Recently, however, he seems to have actually regained a small ability to put down new memories. This is astounding after all these years. Sacks reports that in the spring of 2008 he received a note from Wearing’s wife Deborah that stated:
Clive continues to surprise us. Recently he looked at my mobile phone and asked, “Does it take pictures?”…Earlier this month I’d been with Clive, then went outside for about ten minutes. I rang the doorbell to get back in and Clive opened the door with the care assistant who had been with him the whole time. Clive said, “Welcome back!,” perfectly aware that I’d been there previously. His care assistant commented on this change. The staff also told me how one day a care assistant had lost her lighter. Ten or fifteen minutes after hearing this, Clive came up to the same lady and gave her the lost lighter, saying, “Is this your lighter?” The staff could find no explanation for his remembering who had lost the lighter or that she had lost the lighter…
It may not seem like much. But for a man who initially was reduced to saying over and over things such as this—“I haven’t heard anything, seen anything, touched anything, smelled anything. It’s like being dead”—or crying inconsolably for months on end, or greeting his wife each time he saw her as though they had been separated for a lengthy and almost unendurable period, it is quite an achievement; a testament to the plasticity of the human brain, the mystery of healing, and the power of love.

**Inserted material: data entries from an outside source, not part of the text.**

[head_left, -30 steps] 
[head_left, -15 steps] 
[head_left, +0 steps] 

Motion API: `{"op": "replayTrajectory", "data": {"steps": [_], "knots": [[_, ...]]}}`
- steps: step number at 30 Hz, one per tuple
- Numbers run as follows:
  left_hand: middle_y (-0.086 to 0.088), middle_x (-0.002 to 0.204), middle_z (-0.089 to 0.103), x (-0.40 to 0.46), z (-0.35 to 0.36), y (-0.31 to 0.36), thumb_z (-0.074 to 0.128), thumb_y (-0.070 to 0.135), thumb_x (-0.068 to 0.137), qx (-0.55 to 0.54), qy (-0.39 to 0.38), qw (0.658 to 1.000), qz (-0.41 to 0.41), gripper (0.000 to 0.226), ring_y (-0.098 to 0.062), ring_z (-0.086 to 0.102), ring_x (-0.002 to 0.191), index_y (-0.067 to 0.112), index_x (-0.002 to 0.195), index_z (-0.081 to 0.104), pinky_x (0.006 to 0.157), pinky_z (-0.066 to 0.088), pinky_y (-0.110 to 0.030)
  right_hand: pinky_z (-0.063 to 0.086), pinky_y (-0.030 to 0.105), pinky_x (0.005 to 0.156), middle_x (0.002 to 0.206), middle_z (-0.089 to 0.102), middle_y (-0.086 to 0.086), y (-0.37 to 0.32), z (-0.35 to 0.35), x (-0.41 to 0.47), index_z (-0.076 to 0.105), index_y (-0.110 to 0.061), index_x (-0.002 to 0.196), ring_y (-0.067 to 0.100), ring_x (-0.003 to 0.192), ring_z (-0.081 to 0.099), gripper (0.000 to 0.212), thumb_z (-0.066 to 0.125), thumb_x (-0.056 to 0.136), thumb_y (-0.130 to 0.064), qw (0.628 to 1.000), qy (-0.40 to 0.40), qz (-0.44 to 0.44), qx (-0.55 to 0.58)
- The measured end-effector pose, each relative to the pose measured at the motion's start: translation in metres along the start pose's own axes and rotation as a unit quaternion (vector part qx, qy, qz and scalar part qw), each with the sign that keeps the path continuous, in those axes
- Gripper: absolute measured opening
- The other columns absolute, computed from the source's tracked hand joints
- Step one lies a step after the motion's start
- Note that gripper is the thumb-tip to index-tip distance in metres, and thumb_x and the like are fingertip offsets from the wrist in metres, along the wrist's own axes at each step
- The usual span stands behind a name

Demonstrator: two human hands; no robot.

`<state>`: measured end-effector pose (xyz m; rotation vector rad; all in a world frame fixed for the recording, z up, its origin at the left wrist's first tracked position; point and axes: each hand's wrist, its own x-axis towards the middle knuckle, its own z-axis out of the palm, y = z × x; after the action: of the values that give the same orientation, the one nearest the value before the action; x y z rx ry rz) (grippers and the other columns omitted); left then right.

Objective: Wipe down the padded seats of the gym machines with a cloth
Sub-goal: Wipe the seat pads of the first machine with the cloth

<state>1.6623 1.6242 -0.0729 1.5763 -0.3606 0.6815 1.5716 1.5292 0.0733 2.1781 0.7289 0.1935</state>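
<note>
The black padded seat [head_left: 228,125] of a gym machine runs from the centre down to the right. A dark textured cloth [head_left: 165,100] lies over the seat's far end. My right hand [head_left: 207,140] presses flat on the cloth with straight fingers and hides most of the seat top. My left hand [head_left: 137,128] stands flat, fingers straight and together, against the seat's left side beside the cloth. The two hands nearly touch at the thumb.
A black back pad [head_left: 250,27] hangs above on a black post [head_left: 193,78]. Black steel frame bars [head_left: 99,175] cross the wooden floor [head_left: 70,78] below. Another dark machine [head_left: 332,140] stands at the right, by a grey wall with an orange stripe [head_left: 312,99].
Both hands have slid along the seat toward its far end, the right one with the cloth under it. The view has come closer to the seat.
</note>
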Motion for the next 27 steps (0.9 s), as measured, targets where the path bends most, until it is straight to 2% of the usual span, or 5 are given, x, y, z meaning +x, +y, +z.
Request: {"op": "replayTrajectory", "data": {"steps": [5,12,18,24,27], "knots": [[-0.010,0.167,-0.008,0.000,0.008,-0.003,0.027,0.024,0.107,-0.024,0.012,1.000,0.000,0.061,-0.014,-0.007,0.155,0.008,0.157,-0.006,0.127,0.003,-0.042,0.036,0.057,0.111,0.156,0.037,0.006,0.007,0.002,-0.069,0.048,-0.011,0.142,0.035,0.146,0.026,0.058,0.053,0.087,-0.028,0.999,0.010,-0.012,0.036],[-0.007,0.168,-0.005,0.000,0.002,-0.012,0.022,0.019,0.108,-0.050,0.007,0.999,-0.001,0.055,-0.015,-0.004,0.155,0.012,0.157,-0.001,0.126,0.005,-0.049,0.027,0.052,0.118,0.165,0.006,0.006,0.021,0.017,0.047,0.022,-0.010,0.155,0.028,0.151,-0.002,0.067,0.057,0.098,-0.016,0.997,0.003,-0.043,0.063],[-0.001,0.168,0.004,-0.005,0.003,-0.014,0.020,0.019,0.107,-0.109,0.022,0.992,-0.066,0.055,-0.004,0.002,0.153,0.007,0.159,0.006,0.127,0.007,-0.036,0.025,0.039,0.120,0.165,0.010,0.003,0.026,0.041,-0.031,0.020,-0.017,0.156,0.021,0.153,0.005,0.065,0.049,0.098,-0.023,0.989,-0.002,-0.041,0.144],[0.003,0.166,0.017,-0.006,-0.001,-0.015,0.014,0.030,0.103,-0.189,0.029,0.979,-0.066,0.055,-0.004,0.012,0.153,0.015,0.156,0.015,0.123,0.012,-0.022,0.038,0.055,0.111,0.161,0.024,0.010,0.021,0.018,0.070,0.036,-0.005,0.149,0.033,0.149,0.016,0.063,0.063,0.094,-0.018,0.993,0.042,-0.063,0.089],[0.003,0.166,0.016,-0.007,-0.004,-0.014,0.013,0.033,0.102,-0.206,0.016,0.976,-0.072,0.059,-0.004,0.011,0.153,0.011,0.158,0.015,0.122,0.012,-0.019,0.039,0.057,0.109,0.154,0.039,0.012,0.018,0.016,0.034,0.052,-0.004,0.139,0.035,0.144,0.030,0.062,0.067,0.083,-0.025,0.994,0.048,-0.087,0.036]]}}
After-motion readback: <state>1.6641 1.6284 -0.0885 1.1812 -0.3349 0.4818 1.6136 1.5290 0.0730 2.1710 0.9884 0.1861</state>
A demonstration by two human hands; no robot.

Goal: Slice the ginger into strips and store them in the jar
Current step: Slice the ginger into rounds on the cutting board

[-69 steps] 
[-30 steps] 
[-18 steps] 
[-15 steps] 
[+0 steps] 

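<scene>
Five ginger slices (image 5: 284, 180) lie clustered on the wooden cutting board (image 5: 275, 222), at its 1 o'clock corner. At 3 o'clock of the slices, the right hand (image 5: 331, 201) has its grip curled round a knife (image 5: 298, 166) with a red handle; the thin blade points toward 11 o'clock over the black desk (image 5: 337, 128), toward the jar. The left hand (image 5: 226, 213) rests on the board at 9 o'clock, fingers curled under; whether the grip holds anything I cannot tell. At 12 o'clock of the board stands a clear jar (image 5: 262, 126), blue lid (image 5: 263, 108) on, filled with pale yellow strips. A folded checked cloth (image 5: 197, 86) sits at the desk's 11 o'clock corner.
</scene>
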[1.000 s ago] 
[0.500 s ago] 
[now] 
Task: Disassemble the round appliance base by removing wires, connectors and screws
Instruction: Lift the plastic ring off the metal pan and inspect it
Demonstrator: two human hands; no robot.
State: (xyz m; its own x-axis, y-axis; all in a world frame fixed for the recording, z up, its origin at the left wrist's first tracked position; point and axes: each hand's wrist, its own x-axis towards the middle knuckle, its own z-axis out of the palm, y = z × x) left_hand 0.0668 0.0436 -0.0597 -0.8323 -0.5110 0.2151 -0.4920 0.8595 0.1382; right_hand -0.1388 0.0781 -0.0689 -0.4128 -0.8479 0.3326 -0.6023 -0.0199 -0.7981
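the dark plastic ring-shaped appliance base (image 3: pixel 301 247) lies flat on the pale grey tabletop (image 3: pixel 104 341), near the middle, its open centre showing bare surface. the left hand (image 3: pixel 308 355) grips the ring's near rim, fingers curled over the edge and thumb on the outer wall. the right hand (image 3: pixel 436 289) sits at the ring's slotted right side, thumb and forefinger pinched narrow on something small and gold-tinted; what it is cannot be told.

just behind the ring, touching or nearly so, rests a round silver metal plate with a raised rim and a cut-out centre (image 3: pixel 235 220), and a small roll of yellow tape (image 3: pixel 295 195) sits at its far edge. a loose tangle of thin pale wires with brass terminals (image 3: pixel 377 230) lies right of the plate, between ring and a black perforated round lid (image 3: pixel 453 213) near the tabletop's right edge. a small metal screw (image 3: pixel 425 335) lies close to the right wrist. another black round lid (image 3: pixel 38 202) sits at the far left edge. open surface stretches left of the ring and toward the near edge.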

Neo, I have so many things for which to thank you! Leonard Cohen. A sane perspective on politics. And the story of Clive Wearing. I ran into his story on here, has it really been five years that I’ve been reading you or did I read an old post? I don’t remember. Or maybe it’s how I found you in the first place? Anyway, I am a music therapist, and during my internship I was working with a woman who was in similar straits as Clive. She too, had contracted encephalitis and lost almost all short-term memory. She was also very musical and I was able to connect with her using music. I used her case and that of Clive for my presentation at the end of my internship and it continues to fascinate me. There are some teaching videos here http://www.learner.org/resources/series150.html that tell his story in some detail. anyway, your writing about Musicophilia reminds me of the time a couple of years ago when my husband and I went to a lecture by Oliver Sacks. I later wrote him a letter detailing another client of mine, an elderly woman with very little short-term memory, with whom I had had great success in actually teaching her some new musical skills, as well as connecting with her quite deeply on a musical and personal level. He was kind enough to write me back and even asked if he could use the story some time. Cool. He is one of my heroes. So thank you for all these things. I haven’t read Musicolphilia yet so I was happy to hear of Clive’s improvements, small as they may be. The brain has amazing powers of recuperation.
P.S. I have a feeling that I may have told you some of that story before. If so, sorry for the repetition.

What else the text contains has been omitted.